Although there are some (rosy) scenarios in which the format could slowly succeed under such conditions, these seem like pretty lukewarm prospects at best.

You can’t fault the design of IBOC for these shortcomings. In fact, the engineers involved have been masterful in their creation of a system that fulfilled extremely challenging mandates.

You can’t fault existing broadcasters for coming up with such a mandate, either. When technology challenges your existing business, you have to react. Changing your business is one approach, but constraining the technology so your business doesn’t have to change is substantially preferable.

FCC arbiters

Both of these results are testimony to the smarts of today’s radio professionals. But they also show the value of an open standards process, which would not allow enfranchised private interests to unilaterally control the destiny of the public airwaves.

In fact, it is largely agreed that IBOC is a less-than-optimal migration path, yet it persists.
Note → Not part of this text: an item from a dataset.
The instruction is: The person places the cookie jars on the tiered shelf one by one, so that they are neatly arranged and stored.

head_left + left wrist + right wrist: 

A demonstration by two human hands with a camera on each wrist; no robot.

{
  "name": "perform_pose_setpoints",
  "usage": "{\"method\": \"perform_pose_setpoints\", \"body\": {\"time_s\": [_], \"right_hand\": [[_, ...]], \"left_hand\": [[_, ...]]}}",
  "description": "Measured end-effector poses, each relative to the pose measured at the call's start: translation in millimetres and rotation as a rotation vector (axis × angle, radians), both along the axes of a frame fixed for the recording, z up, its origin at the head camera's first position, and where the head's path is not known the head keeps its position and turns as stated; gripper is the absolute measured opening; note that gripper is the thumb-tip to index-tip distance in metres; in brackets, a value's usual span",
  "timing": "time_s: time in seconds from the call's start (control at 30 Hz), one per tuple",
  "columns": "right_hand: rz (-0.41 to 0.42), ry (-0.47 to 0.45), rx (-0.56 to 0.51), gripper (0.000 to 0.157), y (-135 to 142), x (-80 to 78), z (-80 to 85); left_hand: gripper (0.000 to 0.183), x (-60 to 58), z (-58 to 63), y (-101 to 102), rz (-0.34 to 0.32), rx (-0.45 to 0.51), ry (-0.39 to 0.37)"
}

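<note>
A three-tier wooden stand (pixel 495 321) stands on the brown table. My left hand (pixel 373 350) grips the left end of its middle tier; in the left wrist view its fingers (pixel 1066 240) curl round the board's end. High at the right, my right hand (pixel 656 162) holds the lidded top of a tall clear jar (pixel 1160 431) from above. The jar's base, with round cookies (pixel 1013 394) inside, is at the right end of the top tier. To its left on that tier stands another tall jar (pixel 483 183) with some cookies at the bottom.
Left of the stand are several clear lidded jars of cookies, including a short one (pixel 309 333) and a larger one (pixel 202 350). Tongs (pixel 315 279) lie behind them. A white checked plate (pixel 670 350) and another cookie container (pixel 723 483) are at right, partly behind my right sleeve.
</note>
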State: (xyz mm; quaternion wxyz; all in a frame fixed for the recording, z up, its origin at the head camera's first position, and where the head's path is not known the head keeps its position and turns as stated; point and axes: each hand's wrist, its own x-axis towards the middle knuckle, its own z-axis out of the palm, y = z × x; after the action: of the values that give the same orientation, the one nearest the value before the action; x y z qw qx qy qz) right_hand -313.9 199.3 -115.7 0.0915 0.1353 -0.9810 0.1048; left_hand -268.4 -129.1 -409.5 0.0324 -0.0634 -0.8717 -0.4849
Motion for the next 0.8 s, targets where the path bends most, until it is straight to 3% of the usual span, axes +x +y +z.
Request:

This indicates how important the business aspects of radio broadcasting are in the United States, and how reduced the public service value of the medium has become.

The final arbiter remains the FCC, which has two pivotal issues before it.

First, will it rubber-stamp an essentially proprietary technology, thus eschewing the open standards process for terrestrial digital radio in the United States? Second, will it mandate broadcasters’ conversion to the technology?

If the answer to the former is affirmative, as seems likely, a sad but important precedent of recent times will be established.

So the major question that remains is the latter. Because an IBOC conversion provides no spectrum recovery (unlike the U.S. DTV transition), there is no federal revenue argument involved. Because there is also no real added service component possible, the tradition of past qualitative improvements may be followed (FM stereo, color TV, stereo TV), in which the broadcaster is encouraged (largely by market forces), but not compelled by regulation to make the upgrade.

This would probably be the correct call from a regulatory view, but if taken, the transition’s final outcome will be placed in even further doubt. And if IBOC fails, will U.S. radio have another chance at digital conversion?

These final steps of the process will likely be taken in the next few months, and with them much of U.S. terrestrial radio’s fate will be sealed.